Lucky Hakim Siap Jadi Orangtua Asuh, Duka Pantura Indramayu Makin Mengiris

Author: Cung Media

Duka di Jalur Pantura Indramayu belum mereda setelah kecelakaan maut yang menewaskan 12 orang dan melukai sejumlah korban lainnya. Di tengah situasi itu, Bupati Indramayu Lucky Hakim menyatakan siap menjadi orangtua asuh bagi anak-anak yang kehilangan orangtua.

Sikap tersebut muncul setelah ia menjenguk korban di rumah sakit dan mendatangi rumah duka. Lucky menegaskan bahwa pemerintah daerah tidak boleh lepas tangan terhadap keluarga yang terdampak tragedi itu.

Fokus pada Anak-Anak yang Kehilangan Ibu

Perhatian Lucky tertuju pada dua anak balita yang selamat, tetapi harus kehilangan ibu mereka dalam peristiwa tersebut. Korban yang meninggal disebut sebagai seorang ibu tunggal yang ikut menjadi korban tewas dalam kecelakaan di Pantura.

Dalam pernyataannya kepada media, Lucky mengatakan siap menempuh proses adopsi secara formal sesuai aturan hukum. Ia juga menekankan bahwa langkah itu tetap harus mendapat restu dari keluarga dan wali.

Menurut Lucky, duka ini bukan hanya milik keluarga korban, tetapi juga duka masyarakat Indramayu. Karena itu, pendampingan terhadap anak-anak yang ditinggalkan perlu dilakukan secara menyeluruh.

Pemulihan dan Trauma Healing Jadi Prioritas

Pemerintah daerah juga menempatkan pemulihan fisik dan trauma healing sebagai perhatian utama. Pendampingan ini diarahkan untuk membantu anak-anak korban melewati dampak psikologis setelah kehilangan orangtua dalam kecelakaan tersebut.

Dalam kunjungan itu, Lucky juga menyerahkan santunan kepada keluarga korban sebagai bentuk empati. Ia mengakui bantuan materi tidak akan bisa menggantikan nyawa yang hilang, tetapi berharap setidaknya dapat meringankan beban keluarga.

Lucky turut menyampaikan doa agar para korban mendapatkan husnul khatimah. Ia berharap keluarga yang ditinggalkan diberi ketabahan luar biasa untuk menghadapi kehilangan besar ini.

Kecelakaan di Pantura Jadi Alarm Keselamatan

Kecelakaan terjadi di Jalur Pantura, Desa Kiajaran Kulon, Kecamatan Lohbener. Sebuah mobil pikap yang mengangkut rombongan warga usai menghadiri acara pernikahan hancur setelah dihantam dua truk dari arah berbeda.

Hingga kini, 12 orang dinyatakan meninggal dunia dan enam lainnya masih menjalani perawatan intensif.
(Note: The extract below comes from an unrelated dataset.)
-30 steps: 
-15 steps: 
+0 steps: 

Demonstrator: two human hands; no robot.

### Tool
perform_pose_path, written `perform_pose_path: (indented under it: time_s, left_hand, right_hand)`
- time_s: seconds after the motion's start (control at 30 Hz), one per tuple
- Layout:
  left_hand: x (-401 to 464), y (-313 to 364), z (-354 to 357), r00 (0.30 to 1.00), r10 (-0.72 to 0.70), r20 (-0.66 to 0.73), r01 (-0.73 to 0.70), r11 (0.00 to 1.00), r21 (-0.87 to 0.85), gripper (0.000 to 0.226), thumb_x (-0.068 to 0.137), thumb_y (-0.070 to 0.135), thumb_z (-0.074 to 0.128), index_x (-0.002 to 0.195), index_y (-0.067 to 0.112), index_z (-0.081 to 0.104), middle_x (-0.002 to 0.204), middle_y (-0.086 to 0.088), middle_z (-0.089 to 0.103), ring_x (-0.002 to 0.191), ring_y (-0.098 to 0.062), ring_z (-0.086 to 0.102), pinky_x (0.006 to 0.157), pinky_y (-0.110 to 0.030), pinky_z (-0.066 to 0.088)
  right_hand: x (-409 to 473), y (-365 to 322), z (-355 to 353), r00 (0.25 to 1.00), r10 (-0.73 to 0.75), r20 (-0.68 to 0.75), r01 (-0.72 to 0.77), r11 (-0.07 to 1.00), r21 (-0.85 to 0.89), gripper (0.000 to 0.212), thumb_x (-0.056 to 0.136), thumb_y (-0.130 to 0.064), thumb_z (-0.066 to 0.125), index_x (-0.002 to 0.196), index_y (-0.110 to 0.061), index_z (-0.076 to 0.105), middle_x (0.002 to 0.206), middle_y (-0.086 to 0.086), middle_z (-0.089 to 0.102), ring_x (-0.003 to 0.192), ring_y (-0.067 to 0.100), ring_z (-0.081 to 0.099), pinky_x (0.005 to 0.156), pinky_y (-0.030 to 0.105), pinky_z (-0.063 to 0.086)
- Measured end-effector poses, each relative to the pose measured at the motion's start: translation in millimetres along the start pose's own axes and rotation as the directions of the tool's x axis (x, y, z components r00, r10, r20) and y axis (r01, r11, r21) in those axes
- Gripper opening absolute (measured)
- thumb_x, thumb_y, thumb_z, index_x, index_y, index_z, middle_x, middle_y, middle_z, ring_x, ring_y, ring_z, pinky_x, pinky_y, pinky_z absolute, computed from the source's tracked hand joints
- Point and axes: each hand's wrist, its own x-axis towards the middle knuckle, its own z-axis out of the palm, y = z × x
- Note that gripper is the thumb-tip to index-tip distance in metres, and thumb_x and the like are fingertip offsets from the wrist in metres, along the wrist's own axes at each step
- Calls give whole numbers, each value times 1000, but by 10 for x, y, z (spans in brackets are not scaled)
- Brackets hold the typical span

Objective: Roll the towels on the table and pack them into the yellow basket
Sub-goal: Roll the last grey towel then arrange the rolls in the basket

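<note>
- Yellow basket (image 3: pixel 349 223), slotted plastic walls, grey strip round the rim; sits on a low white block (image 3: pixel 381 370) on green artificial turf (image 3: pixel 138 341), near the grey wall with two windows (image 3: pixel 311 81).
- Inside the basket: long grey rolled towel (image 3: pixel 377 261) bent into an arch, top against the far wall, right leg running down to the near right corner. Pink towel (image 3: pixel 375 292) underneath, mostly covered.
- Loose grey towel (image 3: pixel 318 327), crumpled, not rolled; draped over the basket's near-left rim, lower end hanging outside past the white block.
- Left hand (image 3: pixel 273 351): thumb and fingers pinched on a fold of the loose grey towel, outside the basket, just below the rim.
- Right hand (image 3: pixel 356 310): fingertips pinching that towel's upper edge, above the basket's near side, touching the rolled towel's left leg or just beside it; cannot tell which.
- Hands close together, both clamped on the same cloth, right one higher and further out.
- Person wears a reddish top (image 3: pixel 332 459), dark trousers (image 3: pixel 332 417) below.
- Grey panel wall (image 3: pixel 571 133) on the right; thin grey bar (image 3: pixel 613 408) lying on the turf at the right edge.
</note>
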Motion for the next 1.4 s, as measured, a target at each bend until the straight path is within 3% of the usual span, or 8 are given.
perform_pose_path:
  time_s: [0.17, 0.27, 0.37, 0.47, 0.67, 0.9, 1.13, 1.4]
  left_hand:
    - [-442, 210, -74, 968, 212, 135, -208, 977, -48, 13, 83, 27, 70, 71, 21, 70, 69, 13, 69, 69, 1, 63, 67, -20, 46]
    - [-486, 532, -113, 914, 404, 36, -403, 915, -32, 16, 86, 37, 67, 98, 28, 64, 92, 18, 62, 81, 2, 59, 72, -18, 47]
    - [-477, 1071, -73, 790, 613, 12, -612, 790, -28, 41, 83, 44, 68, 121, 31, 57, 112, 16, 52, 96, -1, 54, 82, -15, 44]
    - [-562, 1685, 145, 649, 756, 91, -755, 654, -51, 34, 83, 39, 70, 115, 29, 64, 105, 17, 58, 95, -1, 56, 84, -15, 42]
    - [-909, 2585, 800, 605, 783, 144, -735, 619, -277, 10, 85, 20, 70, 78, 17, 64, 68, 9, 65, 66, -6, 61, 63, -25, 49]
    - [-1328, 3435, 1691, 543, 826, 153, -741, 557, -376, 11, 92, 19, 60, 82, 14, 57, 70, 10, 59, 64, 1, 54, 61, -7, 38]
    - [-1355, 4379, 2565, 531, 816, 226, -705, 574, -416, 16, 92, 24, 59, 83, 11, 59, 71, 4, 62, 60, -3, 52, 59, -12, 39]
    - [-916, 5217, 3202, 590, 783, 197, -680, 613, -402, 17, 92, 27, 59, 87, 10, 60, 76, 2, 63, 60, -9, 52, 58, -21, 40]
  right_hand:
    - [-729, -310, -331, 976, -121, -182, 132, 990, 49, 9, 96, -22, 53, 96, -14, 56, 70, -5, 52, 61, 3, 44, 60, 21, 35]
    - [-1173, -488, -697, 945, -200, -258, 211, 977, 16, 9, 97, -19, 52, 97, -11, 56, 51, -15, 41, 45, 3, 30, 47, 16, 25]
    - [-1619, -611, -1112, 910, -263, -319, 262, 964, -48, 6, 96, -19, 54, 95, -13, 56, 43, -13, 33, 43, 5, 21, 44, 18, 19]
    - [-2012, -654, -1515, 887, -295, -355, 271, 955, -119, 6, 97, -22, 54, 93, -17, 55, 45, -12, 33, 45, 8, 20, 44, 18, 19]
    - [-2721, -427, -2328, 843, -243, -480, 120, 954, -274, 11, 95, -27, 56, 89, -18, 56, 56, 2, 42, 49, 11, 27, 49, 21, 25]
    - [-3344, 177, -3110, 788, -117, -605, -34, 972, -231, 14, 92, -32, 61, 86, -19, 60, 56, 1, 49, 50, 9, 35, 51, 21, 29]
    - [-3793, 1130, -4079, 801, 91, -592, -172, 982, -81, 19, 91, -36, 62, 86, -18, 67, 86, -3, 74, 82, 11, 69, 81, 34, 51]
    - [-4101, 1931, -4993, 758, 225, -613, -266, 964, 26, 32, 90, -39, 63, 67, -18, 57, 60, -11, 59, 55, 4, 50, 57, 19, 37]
Tim Traffic Accident Analysis atau TAA Polda Jawa Barat bersama kepolisian setempat masih menyelidiki penyebab pasti kecelakaan tersebut.

Lucky menilai tragedi ini harus menjadi alarm keras bagi pemerintah daerah. Evaluasi terhadap pengawasan kendaraan angkutan penumpang dan penegakan aturan keselamatan di jalan raya disebut perlu dilakukan secara menyeluruh.

Tabel ringkas kondisi tragedi di Pantura Indramayu:

Aspek Informasi Keterangan
Lokasi Jalur Pantura, Desa Kiajaran Kulon, Kecamatan Lohbener Kabupaten Indramayu
Kronologi singkat Mobil pikap rombongan warga dihantam dua truk dari arah berbeda Usai menghadiri acara pernikahan
Korban meninggal 12 orang Masih ada korban yang dirawat intensif
Penanganan TAA Polda Jawa Barat dan kepolisian setempat Masih menyelidiki penyebab pasti

Di tengah duka yang masih terasa, perhatian kini tidak hanya tertuju pada korban yang meninggal, tetapi juga pada masa depan anak-anak yang ditinggalkan. Janji pendampingan dari pemerintah daerah menjadi salah satu harapan kecil di tengah tragedi besar yang mengguncang Pantura Indramayu.